**Work instructions:** Only certain lines below are wanted: those starting at the line containing "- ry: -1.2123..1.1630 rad" and ending at the line containing "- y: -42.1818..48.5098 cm", both included, each retyped exactly.

**Information shown:**
◆ ◆ ◆ ◆ ◆
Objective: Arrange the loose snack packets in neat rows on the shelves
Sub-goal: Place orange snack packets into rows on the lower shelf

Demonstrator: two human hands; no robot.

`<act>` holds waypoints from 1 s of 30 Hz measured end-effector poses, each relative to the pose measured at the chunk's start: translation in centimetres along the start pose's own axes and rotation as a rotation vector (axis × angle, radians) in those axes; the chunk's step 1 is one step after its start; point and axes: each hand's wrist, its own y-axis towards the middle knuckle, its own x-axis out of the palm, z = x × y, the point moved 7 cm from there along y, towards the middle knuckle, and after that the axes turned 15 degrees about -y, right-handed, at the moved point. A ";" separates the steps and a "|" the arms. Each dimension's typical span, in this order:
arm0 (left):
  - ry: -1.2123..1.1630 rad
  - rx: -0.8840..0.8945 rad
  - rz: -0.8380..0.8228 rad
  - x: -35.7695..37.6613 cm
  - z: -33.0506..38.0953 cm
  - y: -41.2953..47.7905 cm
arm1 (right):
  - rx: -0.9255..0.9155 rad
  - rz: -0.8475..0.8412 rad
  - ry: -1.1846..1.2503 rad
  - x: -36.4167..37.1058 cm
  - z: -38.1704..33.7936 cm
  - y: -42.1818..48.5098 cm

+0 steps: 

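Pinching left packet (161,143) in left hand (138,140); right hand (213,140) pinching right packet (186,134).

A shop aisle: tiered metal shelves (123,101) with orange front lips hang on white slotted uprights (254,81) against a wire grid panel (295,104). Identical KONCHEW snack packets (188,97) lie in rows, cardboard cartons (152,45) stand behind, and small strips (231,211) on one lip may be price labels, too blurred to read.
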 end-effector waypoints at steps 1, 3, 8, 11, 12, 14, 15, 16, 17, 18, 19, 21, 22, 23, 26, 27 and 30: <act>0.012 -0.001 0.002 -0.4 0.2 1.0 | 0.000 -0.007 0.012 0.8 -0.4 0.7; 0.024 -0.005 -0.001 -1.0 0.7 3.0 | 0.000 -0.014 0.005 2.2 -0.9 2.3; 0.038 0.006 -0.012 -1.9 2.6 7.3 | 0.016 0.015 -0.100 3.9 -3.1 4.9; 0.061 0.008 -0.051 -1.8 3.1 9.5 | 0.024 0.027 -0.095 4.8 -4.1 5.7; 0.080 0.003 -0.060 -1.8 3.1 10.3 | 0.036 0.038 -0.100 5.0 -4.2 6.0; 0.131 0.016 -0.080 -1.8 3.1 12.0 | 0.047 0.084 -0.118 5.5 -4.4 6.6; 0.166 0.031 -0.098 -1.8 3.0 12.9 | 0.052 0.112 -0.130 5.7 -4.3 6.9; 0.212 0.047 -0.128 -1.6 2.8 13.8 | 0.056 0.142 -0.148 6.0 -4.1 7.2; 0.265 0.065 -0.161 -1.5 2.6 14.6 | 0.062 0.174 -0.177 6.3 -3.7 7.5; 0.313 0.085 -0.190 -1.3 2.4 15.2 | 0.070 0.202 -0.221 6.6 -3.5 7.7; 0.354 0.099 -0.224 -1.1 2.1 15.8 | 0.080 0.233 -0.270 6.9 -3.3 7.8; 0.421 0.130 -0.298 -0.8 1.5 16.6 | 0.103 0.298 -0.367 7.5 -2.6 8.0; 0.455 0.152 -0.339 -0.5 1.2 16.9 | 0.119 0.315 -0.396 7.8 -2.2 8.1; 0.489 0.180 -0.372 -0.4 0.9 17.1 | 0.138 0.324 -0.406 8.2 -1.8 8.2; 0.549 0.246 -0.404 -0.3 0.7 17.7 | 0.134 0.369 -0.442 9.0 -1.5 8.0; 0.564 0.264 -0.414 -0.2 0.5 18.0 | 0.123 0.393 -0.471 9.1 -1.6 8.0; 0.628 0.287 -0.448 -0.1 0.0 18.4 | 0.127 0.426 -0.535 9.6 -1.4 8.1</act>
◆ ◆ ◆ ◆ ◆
**Solution:**
  - ry: -1.2123..1.1630 rad
  - rx: -0.8840..0.8945 rad
  - rz: -0.8380..0.8228 rad
  - x: -35.7695..37.6613 cm
  - z: -33.0506..38.0953 cm
  - y: -41.2953..47.7905 cm
arm1 (right):
  - rx: -0.9255..0.9155 rad
  - rz: -0.8475..0.8412 rad
  - ry: -1.1846..1.2503 rad
  - x: -36.4167..37.1058 cm
  - z: -38.1704..33.7936 cm
  - y: -42.1818..48.5098 cm

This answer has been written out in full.